BATTELL v. WALLACE.
Circuit Court, S. D. New York.
February 14, 1887.
1. LIBEL—ONE LIBEL DOES NOT JUSTIFY ANOTHER.
A libel upon the plaintiff cannot be justified by a previous wholly independent libel upon the defendant; and the latter cannot even be given in evidence in mitigation of damages where any considerable interval has elapsed.1
2. SAME—PLEADING TRUTH IN JUSTIFICATION.
Where the libel complained of is that defendant published that “the wretched idiot [meaning the plaintiff] set about to injure us [meaning defendant] 230by trying to cast doubt upon some of the early pedigrees as they appeared in the register, [meaning defendant's book of pedigrees of horses,]” and defendant in his answer alleged in detail the instances in which the plaintiff had tried to cast doubts on the earlier pedigrees in defendant's register, held, that these allegations were in effect averments of the truth of the alleged libelous matter, and set forth the specific instances referred to in the general assertion. Such matter was competent, under Code Civil Proc. N. Y. §§ 535, 536, allowing defendant to prove mitigating circumstances, and facts not amounting to a complete defense, tending to mitigate or reduce plaintiff's damages, if the facts are set forth in the answer.

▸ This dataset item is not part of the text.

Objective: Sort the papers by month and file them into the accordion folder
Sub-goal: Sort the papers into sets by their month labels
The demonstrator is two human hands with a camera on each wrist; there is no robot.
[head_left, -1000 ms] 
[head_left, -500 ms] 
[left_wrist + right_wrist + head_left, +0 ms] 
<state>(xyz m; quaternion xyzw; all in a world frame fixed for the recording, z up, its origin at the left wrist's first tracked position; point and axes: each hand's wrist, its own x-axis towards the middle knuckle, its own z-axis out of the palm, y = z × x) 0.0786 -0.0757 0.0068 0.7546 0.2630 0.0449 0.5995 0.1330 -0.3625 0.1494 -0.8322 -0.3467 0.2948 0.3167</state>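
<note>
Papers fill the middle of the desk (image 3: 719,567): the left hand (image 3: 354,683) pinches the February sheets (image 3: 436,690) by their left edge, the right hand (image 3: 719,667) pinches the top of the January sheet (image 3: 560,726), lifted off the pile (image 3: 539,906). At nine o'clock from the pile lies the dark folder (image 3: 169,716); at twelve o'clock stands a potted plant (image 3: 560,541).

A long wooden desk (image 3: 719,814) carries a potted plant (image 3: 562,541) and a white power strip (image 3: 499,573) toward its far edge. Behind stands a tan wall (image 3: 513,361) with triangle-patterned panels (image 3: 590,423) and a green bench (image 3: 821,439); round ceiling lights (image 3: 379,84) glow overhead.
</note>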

D. McG. Means, for plaintiff.
B. F. Tracy, for defendant.
BROWN, J. Without questioning the general principle invoked by the plaintiff that a libel upon the plaintiff cannot be justified by a previous wholly independent libel upon the defendant, and that the latter cannot even be given in evidence in mitigation of damages where any considerable interval has elapsed, I am not satisfied that the matter sought to be stricken out from the answer upon this motion is so independent of the libelous matter complained of and set forth in the complaint as to justify me in striking it out, or in holding that it could not possibly be given in evidence upon the trial. The complaint alleges that the defendant published, among other libelous matter, the following: “The wretched idiot [meaning the plaintiff] set about to injure us [meaning defendant] by trying to cast doubt upon some of the early pedigrees as they appeared in the register, [meaning defendant's said book of pedigrees of horses,]” etc.
The eleventh paragraph of the answer sought to be stricken out purports to be a statement in detail of the instances in which, as the defendant alleges, the plaintiff did, as the alleged libelous matter asserts, seek to cast doubts on the earlier pedigrees set forth in the defendant's register. In effect, it would seem to be an averment of the truth of the alleged libelous matter, setting forth the specific instances referred to in the general assertion. Under the Code this is proper to be pleaded either in justification or in mitigation of damages. Code Civil Proc. §§ 535, 636; Hatfield v. Lasher, 81 N. Y. 250; Gould v. Weed, 12 Wend. 12; Willover v. Hill, 72 N. Y. 36; Fink v. Justh, 14 Abb. Pr. (N. S.) 107; Corning v. Corning, 6 N. Y. 103; Jeffras v. McKillop & S. Co., 2 Hun, 351.
Motion denied.
1 See Shattuc v. McArthur, 29 Fed. Rep. 136, and note.